FATHER JUDE’S CONFESSION
When Damien moved aside the panel of wood and bent to the screen, he knew at once that he spoke to his fellow priest—it was the keen citrus aftershave. That gave him away, though he would have known from his voice as well. He naturally chose, as he did always, to allow Father Jude his privacy, and Damien spoke as though to a stranger. The younger priest went along with this and confessed anonymously, though he, too, knew that the screen was practically transparent and his voice was familiar to his colleague. Of course, once he spoke of Lulu, all pretense was abandoned. And anyway, Father Jude could not keep the emotion from filling his talk. He had not slept more than a few hours at a time for days.
“It is actually”—his voice was low—“a form of madness. A special aspect of which is the inability of the afflicted one to see beyond the thorns of the flesh and loving spirit. I feel ludicrous, pained, hurt, drained, exalted, and sick all at once. Ludicrous because, quite obviously, at my age I should have dispensed with and put these feelings in their places. Pained because I cannot tell her.

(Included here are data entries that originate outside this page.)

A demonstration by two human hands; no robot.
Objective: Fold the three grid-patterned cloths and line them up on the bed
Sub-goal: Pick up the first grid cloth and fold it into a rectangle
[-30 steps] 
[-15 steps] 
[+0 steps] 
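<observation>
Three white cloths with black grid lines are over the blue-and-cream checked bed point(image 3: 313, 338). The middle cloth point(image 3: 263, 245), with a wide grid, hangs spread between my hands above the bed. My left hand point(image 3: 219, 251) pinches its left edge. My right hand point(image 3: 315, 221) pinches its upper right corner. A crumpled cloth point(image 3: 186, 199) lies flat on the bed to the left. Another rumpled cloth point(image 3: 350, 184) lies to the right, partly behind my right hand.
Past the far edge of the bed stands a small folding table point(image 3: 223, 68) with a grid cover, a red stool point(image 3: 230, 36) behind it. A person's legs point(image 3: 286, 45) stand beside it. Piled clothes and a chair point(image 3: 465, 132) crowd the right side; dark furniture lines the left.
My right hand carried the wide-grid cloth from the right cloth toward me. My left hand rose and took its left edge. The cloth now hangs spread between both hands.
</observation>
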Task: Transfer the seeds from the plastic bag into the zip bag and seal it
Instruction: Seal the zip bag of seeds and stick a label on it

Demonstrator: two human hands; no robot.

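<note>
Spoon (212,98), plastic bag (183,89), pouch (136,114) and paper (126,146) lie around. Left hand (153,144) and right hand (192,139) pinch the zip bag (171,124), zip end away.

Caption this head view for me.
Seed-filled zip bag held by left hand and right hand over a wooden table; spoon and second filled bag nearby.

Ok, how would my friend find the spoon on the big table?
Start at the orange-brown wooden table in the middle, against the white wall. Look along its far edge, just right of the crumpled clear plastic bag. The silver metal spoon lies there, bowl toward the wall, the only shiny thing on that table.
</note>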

Hurt because the hurt of unattainable intimacy lies before me constantly. Drained . . . well, obviously all of this emotion takes its toll on the body. Yet, thrilled! I have never felt so supremely right in my emotions, not since I took my vows. To love another human in all of her splendor and imperfect perfection, it is a magnificent task, dear Father Damien, tremendous and foolish and human. I’m sick because I can’t eat for the beauty of it, and the anguish is beautiful too. Can I have her? No, I can’t! Can she ever be with me? Just once? Of course not, unless I leave the priesthood. I’ll do it. Nothing like this has ever happened to me. Ever.”
“My dear son,” said Damien, and his heart twisted in flat-out pity.
“If I was more perfectly committed, more noble, more secure, more Christ-like, I’m sure I would be immune to her, Father.”
“No one is immune to her,” said Father Damien, quite kindly.
“There is no vaccine? No cure for the malady? I’d like a little something to ease the pain.”
“What would help?”
“Music.”
“Of course.”
“Would you play for me tomorrow?”
“I will.”
“And Father . . .” now there was in the sound of the younger priest’s pause something that put Damien on alert, some shift of attention and focus. It occurred to him that Jude, having admitted what he considered a great weakness, needed to extract a similar weakness from him, to put them on a more equal level. He considered tuning out and giving a huge, fake snore, but didn’t want the other man to feel he was wanting in attention to his first problem, so he quietly asked Jude to go on.
“I know your secret,” said Father Jude.
It was a wallop. Agnes’s wind left her. For a moment, she was panicked to nerveless buzzing. Then, suddenly, the air flooded into her body.
“Oh!”
“Yes, I do.”
Another pause. A yellow sheet of stars descended and Agnes thought, faintly, that she must not babble if she went unconscious. But the stars resolved to dusk air once more as Father Jude went on talking.